» TASK TO CARRY OUT
Exclude the pictures, and otherwise reproduce the data in full.

» DATA SHOWN
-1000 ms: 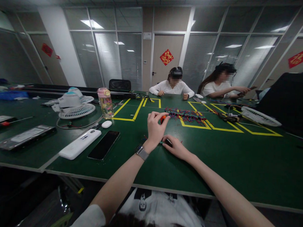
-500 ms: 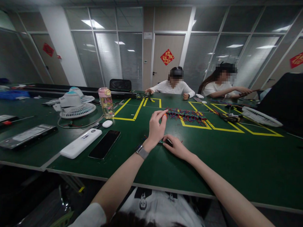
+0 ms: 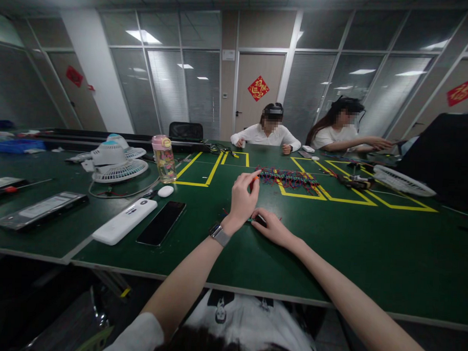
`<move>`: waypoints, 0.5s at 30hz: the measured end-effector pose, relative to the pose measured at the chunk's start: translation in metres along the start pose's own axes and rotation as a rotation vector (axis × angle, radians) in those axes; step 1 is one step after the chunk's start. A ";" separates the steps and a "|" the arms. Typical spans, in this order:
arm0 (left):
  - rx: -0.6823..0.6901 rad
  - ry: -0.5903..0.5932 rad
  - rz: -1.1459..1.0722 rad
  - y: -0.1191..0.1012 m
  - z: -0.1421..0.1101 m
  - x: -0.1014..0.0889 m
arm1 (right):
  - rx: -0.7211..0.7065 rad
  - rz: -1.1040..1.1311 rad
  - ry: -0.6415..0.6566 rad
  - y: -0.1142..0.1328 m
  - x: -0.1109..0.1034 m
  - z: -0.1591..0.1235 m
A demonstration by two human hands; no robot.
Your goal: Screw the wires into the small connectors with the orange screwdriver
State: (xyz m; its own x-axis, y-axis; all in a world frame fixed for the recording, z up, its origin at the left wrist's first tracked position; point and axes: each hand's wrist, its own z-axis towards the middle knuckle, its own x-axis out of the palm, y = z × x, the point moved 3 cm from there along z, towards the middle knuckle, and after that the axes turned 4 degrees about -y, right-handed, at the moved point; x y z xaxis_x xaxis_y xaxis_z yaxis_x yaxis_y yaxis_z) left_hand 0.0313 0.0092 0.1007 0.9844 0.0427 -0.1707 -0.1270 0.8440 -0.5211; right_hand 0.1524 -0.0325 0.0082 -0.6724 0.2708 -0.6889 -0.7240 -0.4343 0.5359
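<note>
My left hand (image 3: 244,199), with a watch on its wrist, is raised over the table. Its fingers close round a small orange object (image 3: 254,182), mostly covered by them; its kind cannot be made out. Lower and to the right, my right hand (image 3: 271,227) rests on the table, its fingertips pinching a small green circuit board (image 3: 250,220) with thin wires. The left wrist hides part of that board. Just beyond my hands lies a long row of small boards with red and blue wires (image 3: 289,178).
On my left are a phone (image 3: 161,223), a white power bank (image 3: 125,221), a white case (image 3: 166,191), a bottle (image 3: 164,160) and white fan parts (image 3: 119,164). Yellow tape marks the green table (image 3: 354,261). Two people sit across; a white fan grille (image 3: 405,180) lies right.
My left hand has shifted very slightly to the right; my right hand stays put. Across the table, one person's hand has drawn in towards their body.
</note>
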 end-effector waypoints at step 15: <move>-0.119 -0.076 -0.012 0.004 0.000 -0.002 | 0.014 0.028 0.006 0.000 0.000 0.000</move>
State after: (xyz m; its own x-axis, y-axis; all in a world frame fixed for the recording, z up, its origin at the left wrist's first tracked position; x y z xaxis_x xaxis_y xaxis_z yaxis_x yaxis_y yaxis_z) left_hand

» PROBLEM SOLUTION
-1000 ms: 
-500 ms: 
+0 ms: 
`<move>`: waypoints, 0.5s at 30hz: the measured end-effector pose, relative to the pose measured at the chunk's start: translation in metres along the start pose's own axes and rotation as a rotation vector (axis × angle, radians) in those axes; step 1 is one step after the chunk's start. A ";" separates the steps and a "|" the arms. Typical spans, in this order:
arm0 (left):
  - rx: -0.6823..0.6901 rad
  - ry: -0.5903..0.5932 rad
  - rz: -1.1459..1.0722 rad
  - y: -0.1191..0.1012 m
  - z: -0.1421..0.1101 m
  - x: -0.1014..0.0889 m
arm1 (right):
  - rx: -0.7211..0.7065 rad
  - rz: -1.1040..1.1311 rad
  - ry: -0.6415..0.6566 rad
  - y: -0.1142..0.1328 m
  - x: -0.1109..0.1034 m
  - z: -0.1591..0.1235 m
A demonstration by two human hands; no robot.
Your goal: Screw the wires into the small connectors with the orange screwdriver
State: (xyz m; its own x-axis, y-axis; all in a world frame fixed for the recording, z up, its origin at the left wrist's first tracked position; point and axes: each hand's wrist, its own z-axis towards the middle knuckle, its own x-axis out of the palm, y = z × x, the point moved 3 cm from there along z, towards the middle knuckle, and after that the axes turned 4 degrees about -y, right-handed, at the moved point; x y z xaxis_x xaxis_y xaxis_z yaxis_x yaxis_y yaxis_z) left_hand 0.0313 0.0092 0.1007 0.9844 0.0427 -0.1707 -0.1270 0.8440 -0.5211; right_hand 0.1524 -0.0325 0.0082 -0.6724 0.2708 -0.6889 -0.7240 -0.4343 0.5359
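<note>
My left hand (image 3: 244,199), with a watch on its wrist, is raised over the table. Its fingers close round a small orange object (image 3: 254,182), mostly covered by them; its kind cannot be made out. Lower and to the right, my right hand (image 3: 271,227) rests on the table, its fingertips pinching a small green circuit board (image 3: 250,220) with thin wires. The left wrist hides part of that board. Just beyond my hands lies a long row of small boards with red and blue wires (image 3: 289,178).
On my left are a phone (image 3: 161,223), a white power bank (image 3: 125,221), a white case (image 3: 166,191), a bottle (image 3: 164,160) and white fan parts (image 3: 119,164). Yellow tape marks the green table (image 3: 354,261). Two people sit across; a white fan grille (image 3: 405,180) lies right.
My left hand has shifted very slightly to the right; my right hand stays put. Across the table, one person's hand has drawn in towards their body.
</note>
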 end-effector waypoints at step 15: <move>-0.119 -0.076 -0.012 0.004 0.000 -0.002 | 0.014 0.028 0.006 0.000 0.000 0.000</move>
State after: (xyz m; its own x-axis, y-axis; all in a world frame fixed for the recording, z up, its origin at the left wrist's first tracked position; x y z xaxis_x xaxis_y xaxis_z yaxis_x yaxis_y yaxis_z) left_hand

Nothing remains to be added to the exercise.